The studied housing unit consists of three floors above ground and it is currently uninhabited. It develops in "L" shape (thus having two north sides and two east sides), oriented in north-south direction and forms, together with two other buildings, a three-sides court, closed on the east side by a wall. The wall separates the court from the adjacent lot, with which in the past it probably formed a larger court, with backyard garden, now partially built (Figure 3). The south side faces the street; the main north and east sides overlook the internal courtyard; the west side is adjacent to a building outside the court (Figure 4). The building plan is a simplification of the classic scheme called domus fabbricata, a characteristic residence, popular among the rural bourgeoisie in Campania Plain [14], which develops also in urban contexts according to the classic two-storey courthouse with an attic called suppenno on top. It is a modernized version of the well-known domus italica type [15]. In this layout, first floor was generally used as a residence, while the ground floor had a productive or trade end use. The suppenno was intended for storage of agricultural commodities and most of the time had typical arched windows [16]. The ground floor of the studied building, following this outline, consists of two rooms (called tabernae), once used for craft and commercial activities, with access from the street [17]. On the back of the two rooms there is a staircase leading to the upper floor, with a double entrance from the courtyard. Also, the first floor is constituted by two rooms, as big as the ones below, each with a balcony overlooking the street. On this floor, there is also a small bathroom of about 3 m2, with access directly from the stairwell (Figure 5, right panel).

ojae1003-figure4

Figure 4: South view (left) and north view (right) of the case study.
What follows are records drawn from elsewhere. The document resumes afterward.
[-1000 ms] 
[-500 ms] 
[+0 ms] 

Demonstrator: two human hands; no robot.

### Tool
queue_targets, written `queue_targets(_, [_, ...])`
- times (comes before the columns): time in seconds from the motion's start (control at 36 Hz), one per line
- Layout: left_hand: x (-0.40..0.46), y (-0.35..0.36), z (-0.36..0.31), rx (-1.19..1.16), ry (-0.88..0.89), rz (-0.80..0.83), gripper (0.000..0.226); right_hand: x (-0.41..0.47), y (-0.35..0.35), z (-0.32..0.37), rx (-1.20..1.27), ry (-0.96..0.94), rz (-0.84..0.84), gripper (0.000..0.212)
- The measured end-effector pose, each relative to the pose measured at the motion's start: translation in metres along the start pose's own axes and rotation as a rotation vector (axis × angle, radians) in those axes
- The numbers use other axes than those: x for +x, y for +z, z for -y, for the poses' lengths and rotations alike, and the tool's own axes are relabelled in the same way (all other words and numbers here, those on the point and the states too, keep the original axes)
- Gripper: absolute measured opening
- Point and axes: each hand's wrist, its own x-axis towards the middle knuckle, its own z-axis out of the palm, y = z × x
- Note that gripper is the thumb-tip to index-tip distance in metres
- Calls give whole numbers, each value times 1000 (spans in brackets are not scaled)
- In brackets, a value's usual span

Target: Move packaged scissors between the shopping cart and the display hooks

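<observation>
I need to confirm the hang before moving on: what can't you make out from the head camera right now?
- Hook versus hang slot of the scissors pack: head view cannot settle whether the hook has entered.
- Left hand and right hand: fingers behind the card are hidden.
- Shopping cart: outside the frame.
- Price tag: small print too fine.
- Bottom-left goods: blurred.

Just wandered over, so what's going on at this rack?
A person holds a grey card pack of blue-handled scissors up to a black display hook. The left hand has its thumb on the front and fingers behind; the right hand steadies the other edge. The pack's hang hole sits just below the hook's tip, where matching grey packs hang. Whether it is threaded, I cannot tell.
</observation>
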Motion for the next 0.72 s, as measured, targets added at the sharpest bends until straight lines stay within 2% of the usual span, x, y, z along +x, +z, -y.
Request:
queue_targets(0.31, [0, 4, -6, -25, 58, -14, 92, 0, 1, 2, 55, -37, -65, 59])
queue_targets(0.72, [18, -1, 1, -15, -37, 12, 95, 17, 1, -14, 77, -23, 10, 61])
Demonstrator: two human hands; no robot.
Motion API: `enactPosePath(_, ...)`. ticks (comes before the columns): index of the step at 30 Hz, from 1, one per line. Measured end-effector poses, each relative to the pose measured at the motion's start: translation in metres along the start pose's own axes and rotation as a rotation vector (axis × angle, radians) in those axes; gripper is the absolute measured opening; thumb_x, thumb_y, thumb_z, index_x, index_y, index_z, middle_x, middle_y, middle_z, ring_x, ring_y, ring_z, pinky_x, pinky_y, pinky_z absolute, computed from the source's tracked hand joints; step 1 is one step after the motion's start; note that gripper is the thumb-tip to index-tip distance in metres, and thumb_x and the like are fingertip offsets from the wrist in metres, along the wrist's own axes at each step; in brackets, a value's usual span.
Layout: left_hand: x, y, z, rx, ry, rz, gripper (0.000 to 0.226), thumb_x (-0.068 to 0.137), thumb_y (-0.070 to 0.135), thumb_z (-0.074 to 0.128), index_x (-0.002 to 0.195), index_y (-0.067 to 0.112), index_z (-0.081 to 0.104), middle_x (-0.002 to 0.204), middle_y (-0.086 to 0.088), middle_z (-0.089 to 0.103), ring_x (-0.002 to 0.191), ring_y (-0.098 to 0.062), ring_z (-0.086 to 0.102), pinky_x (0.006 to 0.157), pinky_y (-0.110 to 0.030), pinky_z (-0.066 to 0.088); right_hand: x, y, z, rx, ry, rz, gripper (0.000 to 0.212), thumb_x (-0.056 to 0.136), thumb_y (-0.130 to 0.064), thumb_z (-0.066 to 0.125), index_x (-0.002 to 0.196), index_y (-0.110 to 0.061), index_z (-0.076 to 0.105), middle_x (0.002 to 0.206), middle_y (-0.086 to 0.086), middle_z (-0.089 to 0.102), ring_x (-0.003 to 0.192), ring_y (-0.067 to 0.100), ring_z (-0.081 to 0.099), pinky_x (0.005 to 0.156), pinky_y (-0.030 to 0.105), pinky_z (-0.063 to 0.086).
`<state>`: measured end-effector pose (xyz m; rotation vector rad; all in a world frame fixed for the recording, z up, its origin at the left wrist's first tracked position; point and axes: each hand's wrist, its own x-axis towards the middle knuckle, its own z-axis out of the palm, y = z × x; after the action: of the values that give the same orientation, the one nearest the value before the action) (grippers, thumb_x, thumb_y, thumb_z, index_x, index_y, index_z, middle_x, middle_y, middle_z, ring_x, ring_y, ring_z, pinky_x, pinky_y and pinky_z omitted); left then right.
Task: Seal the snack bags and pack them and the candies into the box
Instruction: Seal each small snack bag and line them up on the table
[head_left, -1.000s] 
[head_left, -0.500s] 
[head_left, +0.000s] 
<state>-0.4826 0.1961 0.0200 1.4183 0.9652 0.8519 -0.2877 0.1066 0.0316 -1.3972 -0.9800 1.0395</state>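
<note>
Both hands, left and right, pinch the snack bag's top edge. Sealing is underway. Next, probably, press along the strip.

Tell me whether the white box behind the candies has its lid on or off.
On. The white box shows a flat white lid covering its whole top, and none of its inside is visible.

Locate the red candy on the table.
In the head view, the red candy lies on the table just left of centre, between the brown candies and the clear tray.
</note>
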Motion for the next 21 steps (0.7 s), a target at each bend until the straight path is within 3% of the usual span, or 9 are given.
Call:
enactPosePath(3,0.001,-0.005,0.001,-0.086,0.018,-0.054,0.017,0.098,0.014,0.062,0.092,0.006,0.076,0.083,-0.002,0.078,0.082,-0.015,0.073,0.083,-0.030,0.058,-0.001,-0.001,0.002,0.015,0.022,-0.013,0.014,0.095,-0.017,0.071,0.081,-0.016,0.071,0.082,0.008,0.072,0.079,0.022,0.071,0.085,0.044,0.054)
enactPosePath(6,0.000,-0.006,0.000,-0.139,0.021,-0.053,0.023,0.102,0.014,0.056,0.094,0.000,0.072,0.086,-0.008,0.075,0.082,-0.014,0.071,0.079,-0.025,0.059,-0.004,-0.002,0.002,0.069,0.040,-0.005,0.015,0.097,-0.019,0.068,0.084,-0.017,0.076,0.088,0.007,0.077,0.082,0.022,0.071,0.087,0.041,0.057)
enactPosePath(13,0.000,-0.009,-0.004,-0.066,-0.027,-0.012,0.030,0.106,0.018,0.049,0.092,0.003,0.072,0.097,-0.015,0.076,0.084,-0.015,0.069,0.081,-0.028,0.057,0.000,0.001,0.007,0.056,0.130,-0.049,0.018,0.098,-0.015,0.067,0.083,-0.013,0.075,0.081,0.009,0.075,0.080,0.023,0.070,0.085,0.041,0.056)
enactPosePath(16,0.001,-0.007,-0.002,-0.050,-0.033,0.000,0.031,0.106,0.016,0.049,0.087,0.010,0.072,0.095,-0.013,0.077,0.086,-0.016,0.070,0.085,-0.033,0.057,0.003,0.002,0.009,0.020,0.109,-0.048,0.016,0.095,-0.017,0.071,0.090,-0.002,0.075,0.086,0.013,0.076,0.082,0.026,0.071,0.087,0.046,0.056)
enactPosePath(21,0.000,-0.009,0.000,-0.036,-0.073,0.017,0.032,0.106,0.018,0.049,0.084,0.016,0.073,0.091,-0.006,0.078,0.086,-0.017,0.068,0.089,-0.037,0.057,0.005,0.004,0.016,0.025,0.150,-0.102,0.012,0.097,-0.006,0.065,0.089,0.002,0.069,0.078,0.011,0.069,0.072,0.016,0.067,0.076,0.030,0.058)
Over time, probably around the end of the 19th century, the suppenno was replaced by a new floor and then it was rebuilt above the latter. The memory of this second suppenno, demolished for safety reasons in the 90s, when it had lost its original storage function, remains in two masonry tympana (Figure 6) and in a row of tiles, belonging to the removed pitched roof (Figure 4, right panel).

ojae1003-figure5

Figure 5: Ground floor plan (left) and first floor plan (right).

ojae1003-figure6

Figure 6: Tympanum above the veranda.

The access to the second floor is possible directly from the courtyard via a steep external staircase: rise and tread are 21 and 26 cm respectively (Figure 4, right panel). Also, second floor has 2 rooms with a small bathroom of about 4 m2. Initially, these two rooms were separated by an open terrace, through which it was possible to enter both of them. In the '70s, the terrace was partially closed by an unauthorized veranda (later condoned) that allowed, at the same time, a more comfortable entrance to the rooms through an indoor hallway and the creation of an additional room, used as a kitchenette (Figure 7).

ojae1003-figure7

Figure 7: Second floor plan.

It is interesting to note that along the external staircase a further small mezzanine room has been built up, which can only be accessed by the staircase itself. The lack of a landing and the narrow stairway tread make the accessibility to the room quite poor (Figure 8). The typological invariants at building scale to be preserved are the independence of the floors, together with the commercial vocation of the rooms at the ground floor. Furthermore, the attic with pitched roof should be rebuilt, to restore the pre-existing suppenno.